> _Work instructions_
Each time a line of the listing holds "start", copy that line.
** Dataset section follows **
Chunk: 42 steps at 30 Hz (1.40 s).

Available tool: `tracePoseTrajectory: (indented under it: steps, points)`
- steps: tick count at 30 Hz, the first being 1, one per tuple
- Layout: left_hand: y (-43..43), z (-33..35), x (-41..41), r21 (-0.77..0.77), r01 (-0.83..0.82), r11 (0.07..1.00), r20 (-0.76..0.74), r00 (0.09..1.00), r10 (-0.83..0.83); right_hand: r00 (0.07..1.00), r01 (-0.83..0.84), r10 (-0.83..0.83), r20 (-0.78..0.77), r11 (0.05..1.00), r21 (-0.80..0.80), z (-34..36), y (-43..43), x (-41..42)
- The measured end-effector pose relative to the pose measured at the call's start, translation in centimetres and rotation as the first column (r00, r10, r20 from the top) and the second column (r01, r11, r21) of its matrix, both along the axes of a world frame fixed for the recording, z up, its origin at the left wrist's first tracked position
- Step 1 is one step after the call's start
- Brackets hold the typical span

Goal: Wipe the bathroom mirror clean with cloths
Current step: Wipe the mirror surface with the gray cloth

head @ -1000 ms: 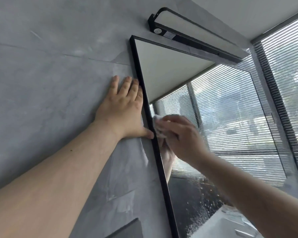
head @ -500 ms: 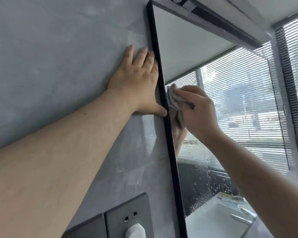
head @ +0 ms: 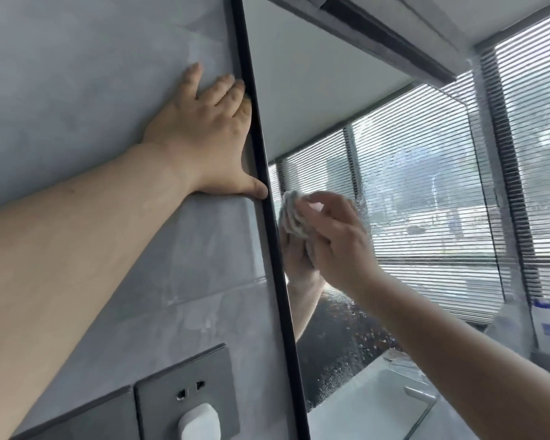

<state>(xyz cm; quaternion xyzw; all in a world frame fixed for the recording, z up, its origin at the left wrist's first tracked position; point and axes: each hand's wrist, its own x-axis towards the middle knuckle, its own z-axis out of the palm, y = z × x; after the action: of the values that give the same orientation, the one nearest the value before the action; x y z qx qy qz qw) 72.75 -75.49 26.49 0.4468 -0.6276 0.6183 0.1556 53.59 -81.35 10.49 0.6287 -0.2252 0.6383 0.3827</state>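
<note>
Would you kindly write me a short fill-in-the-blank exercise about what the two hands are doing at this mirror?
The right hand presses a crumpled ____ against the mirror glass.
The left hand lies flat on the grey ____ beside the mirror's black frame.
A white ____ sits in the grey socket at the bottom of the view.
Water droplets speckle the glass ____ the right hand.
Missing words: cloth, wall, plug, below.

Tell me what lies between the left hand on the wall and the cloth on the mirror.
In the head view, only the mirror's black frame separates the left hand from the cloth.
</note>
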Motion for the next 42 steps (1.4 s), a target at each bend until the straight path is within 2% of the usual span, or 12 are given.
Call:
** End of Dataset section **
> _Solution to this task_
- The measured end-effector pose relative to the pose measured at the call's start, translation in centimetres and rotation as the first column (r00, r10, r20 from the top) and the second column (r01, r11, r21) of its matrix, both along the axes of a world frame fixed for the recording, z up, its origin at the left wrist's first tracked position
- Step 1 is one step after the call's start

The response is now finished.